» **Required action**:
Restate word for word the lines of the records below, starting at the line that contains "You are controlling" and ending at the line that contains "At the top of", with both of those lines included and nothing else.

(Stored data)
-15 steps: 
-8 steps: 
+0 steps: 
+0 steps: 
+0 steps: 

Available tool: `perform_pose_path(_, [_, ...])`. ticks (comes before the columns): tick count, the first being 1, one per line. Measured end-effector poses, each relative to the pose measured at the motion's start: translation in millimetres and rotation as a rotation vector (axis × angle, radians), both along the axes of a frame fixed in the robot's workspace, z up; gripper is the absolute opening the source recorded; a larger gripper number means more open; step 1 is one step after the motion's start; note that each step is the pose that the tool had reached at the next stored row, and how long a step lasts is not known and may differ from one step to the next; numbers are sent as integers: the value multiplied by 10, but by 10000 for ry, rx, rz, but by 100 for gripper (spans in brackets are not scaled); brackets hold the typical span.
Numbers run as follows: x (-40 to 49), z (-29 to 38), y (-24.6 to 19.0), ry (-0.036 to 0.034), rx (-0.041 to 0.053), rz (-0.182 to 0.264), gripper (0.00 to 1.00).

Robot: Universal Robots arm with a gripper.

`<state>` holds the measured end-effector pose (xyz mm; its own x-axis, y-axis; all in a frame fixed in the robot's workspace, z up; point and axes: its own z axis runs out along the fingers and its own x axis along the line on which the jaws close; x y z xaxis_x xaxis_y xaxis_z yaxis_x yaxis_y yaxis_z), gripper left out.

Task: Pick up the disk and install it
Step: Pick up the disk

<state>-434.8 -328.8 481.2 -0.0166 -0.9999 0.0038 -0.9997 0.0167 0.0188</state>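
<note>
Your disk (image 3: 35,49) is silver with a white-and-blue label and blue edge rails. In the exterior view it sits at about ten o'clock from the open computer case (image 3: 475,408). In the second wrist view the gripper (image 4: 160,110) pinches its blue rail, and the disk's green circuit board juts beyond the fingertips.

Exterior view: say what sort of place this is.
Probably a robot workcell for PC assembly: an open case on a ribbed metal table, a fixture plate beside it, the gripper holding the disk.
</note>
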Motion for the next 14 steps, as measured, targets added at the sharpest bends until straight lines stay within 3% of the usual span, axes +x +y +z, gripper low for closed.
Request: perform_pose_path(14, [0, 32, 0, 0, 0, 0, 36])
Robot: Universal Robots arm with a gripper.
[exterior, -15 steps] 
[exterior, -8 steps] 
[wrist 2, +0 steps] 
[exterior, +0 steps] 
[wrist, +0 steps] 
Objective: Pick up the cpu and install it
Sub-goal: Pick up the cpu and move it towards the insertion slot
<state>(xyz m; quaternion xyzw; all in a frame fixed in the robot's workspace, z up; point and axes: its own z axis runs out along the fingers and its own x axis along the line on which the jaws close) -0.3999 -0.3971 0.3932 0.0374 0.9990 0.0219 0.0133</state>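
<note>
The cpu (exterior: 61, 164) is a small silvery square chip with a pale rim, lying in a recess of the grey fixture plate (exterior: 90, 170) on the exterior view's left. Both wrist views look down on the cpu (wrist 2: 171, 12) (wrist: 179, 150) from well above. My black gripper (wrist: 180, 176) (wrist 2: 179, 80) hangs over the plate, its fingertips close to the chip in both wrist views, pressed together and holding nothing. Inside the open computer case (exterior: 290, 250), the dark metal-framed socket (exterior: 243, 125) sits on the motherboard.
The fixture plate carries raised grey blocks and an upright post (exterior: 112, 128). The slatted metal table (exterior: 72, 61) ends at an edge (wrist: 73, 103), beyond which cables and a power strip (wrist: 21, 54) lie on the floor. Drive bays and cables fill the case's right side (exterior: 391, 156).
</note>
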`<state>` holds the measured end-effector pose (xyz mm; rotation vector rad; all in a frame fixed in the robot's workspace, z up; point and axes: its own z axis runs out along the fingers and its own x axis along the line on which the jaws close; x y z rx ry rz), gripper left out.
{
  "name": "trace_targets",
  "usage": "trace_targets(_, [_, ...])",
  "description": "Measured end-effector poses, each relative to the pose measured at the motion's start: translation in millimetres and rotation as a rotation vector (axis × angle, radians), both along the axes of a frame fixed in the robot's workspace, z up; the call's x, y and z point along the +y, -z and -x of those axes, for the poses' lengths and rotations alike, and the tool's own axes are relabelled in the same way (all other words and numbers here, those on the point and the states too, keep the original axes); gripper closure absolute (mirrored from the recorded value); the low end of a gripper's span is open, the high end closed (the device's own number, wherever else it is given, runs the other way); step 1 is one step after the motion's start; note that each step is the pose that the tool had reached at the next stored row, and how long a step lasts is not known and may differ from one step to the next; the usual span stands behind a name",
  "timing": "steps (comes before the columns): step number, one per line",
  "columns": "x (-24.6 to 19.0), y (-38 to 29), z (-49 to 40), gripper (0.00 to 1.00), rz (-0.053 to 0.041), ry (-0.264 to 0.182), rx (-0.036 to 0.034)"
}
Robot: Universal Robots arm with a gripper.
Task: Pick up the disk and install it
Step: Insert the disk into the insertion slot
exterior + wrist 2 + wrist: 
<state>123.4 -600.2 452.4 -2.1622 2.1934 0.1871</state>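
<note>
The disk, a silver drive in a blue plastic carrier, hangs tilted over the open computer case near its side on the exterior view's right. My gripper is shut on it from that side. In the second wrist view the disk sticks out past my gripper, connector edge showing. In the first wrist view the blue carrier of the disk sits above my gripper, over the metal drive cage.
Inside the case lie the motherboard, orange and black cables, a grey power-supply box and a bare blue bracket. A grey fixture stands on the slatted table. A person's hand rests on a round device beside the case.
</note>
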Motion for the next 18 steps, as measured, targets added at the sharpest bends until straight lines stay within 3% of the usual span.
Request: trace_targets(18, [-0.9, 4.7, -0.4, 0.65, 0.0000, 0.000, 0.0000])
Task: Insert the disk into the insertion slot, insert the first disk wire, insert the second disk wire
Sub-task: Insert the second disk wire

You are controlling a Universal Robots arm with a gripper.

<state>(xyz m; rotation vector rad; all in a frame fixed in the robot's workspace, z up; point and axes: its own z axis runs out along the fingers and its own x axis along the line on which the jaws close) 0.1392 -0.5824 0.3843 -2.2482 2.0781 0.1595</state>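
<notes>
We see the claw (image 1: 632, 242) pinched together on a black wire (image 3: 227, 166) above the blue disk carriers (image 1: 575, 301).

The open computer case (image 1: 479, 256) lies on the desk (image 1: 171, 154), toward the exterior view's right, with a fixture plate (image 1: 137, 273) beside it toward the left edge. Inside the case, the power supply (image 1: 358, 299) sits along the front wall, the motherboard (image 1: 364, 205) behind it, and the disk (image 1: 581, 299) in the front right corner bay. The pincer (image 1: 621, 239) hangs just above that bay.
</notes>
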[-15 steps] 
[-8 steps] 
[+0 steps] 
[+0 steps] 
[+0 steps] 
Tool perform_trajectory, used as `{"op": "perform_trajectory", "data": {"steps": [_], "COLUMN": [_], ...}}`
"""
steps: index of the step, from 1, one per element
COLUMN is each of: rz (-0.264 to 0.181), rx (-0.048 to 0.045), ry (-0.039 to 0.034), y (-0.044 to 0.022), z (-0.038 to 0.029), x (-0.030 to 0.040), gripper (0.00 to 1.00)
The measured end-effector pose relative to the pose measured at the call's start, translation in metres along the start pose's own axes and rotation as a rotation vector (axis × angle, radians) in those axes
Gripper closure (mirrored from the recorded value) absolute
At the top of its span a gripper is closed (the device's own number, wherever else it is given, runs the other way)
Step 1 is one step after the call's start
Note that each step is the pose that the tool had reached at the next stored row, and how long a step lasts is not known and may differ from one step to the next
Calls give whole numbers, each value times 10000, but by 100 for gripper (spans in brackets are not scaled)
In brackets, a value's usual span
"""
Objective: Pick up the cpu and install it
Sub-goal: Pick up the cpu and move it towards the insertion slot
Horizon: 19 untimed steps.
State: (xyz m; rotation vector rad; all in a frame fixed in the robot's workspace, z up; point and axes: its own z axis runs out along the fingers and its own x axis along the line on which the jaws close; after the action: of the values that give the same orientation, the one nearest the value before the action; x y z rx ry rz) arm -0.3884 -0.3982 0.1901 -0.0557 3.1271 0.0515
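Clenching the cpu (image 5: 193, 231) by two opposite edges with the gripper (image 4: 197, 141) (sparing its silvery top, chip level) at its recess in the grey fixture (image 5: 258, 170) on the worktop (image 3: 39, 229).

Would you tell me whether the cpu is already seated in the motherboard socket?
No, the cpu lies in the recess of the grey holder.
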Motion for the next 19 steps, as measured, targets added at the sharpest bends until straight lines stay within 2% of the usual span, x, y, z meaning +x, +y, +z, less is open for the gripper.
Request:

» **Expected answer**:
You are controlling a Universal Robots arm with a gripper.

<state>(xyz m; rotation vector rad; all in a frame fixed in the robot's workspace, z up; point and axes: its own z axis runs out along the fingers and its own x axis along the line on which the jaws close) 0.1392 -0.5824 0.3843 -2.2482 2.0781 0.1595</state>
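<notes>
We see the claw (image 1: 632, 242) pinched together on a black wire (image 3: 227, 166) above the blue disk carriers (image 1: 575, 301).

The open computer case (image 1: 479, 256) lies on the desk (image 1: 171, 154), toward the exterior view's right, with a fixture plate (image 1: 137, 273) beside it toward the left edge. Inside the case, the power supply (image 1: 358, 299) sits along the front wall, the motherboard (image 1: 364, 205) behind it, and the disk (image 1: 581, 299) in the front right corner bay. The pincer (image 1: 621, 239) hangs just above that bay.
</notes>
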[-15 steps] 
[-8 steps] 
[+0 steps] 
[+0 steps] 
[+0 steps] 
Tool perform_trajectory, used as `{"op": "perform_trajectory", "data": {"steps": [_], "COLUMN": [_], ...}}`
"""
steps: index of the step, from 1, one per element
COLUMN is each of: rz (-0.264 to 0.181), rx (-0.048 to 0.045), ry (-0.039 to 0.034), y (-0.044 to 0.022), z (-0.038 to 0.029), x (-0.030 to 0.040), gripper (0.00 to 1.00)
The measured end-effector pose relative to the pose measured at the call's start, translation in metres along the start pose's own axes and rotation as a rotation vector (axis × angle, radians) in those axes
Gripper closure (mirrored from the recorded value) absolute
At the top of its span a gripper is closed (the device's own number, wherever else it is given, runs the other way)

That makes the output complete.